Ein Lektürehinweis vorab:

Habe mir darüber Gedanken gemacht, weshalb die Leistungskultur an Gymnasien ohne Noten gestärkt werden könnte. Den Text gibt es hier.

* * *

Summatives Feedback gibt es nicht.

Summativ bedeutet, eine Bilanz vergangener Leistungen zu ziehen, Rückschau zu halten. Das kann als Ausgangspunkt eines Reflexionsprozesses sehr sinnvoll sein, ist aber als Feedback- oder Beurteilungspraxis problematisch.
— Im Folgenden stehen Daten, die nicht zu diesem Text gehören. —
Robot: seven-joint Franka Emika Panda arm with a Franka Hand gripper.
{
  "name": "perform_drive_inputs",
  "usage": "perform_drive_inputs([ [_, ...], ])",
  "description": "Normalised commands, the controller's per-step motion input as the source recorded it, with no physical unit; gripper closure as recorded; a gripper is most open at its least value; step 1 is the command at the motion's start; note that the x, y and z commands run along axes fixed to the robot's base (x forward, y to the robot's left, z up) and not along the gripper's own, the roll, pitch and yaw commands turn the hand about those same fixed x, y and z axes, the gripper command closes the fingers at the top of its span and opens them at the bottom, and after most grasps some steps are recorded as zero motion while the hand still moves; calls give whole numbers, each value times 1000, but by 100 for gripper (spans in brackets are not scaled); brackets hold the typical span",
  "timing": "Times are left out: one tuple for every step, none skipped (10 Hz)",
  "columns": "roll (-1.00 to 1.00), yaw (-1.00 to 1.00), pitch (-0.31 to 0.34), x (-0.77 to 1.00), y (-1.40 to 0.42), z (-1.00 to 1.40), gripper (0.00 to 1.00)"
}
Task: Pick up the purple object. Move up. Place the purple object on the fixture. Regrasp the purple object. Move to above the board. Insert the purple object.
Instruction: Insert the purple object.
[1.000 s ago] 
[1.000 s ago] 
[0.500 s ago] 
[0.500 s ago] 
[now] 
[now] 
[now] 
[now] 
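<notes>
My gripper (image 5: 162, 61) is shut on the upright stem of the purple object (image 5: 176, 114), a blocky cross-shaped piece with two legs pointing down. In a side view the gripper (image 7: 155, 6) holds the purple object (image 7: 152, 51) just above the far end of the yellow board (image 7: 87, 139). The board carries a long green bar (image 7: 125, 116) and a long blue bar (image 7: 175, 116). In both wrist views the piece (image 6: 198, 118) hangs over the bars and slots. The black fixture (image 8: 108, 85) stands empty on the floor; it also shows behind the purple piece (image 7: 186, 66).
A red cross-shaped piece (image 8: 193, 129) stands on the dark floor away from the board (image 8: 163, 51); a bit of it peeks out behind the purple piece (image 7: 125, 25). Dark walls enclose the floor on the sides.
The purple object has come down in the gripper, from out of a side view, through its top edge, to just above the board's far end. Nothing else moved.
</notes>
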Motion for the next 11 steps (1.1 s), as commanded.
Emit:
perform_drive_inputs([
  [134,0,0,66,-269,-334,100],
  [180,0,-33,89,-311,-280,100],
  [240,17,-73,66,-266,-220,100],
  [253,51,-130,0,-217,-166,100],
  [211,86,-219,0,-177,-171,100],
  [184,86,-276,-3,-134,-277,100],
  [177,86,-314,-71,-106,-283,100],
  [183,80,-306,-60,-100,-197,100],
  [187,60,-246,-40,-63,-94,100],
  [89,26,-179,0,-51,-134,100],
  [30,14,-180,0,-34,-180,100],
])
Feedback ist als Beurteilungspraxis »assessment for learning« – also eine Rückmeldung, die dazu dient, das eigene Lernen zu fokussieren, verbessern. In diesem Sinn handelt sich eigentlich gar nicht um eine Bewertung. Gutes Feedback folgt wenigen Regeln:

  • beschreibend, nicht bewertend
  • »offener Blick für Qualitäten« (Ruf/Winter)
  • konkret und brauchbar
  • erwünscht und erbeten
  • klar und präzise formuliert
  • sachlich richtig
  • nicht zu umfassend
  • steht in Bezug zum relevanten Kontext
  • stellt Fragen, statt ausschliesslich Vorschläge zu machen.

Summative Bewertungen erfüllen wenige dieser Regeln. Der Trick, Benotungen als »summatives Feedback« zu bezeichnen, dient dazu, ihnen einen Sinn zu geben, den sie nicht haben. Sie sind nicht lernwirksam. Nur können das Schulen und Lehrpersonen, die Schüler*innen benoten müssen, das so nicht eingestehen.

Deshalb sollte man klar trennen: Es gibt Feedback, das ist formativ. Und es gibt Bewertungen vergangener Leistungen, die sind summativ. Beides hat nichts miteinander zu tun.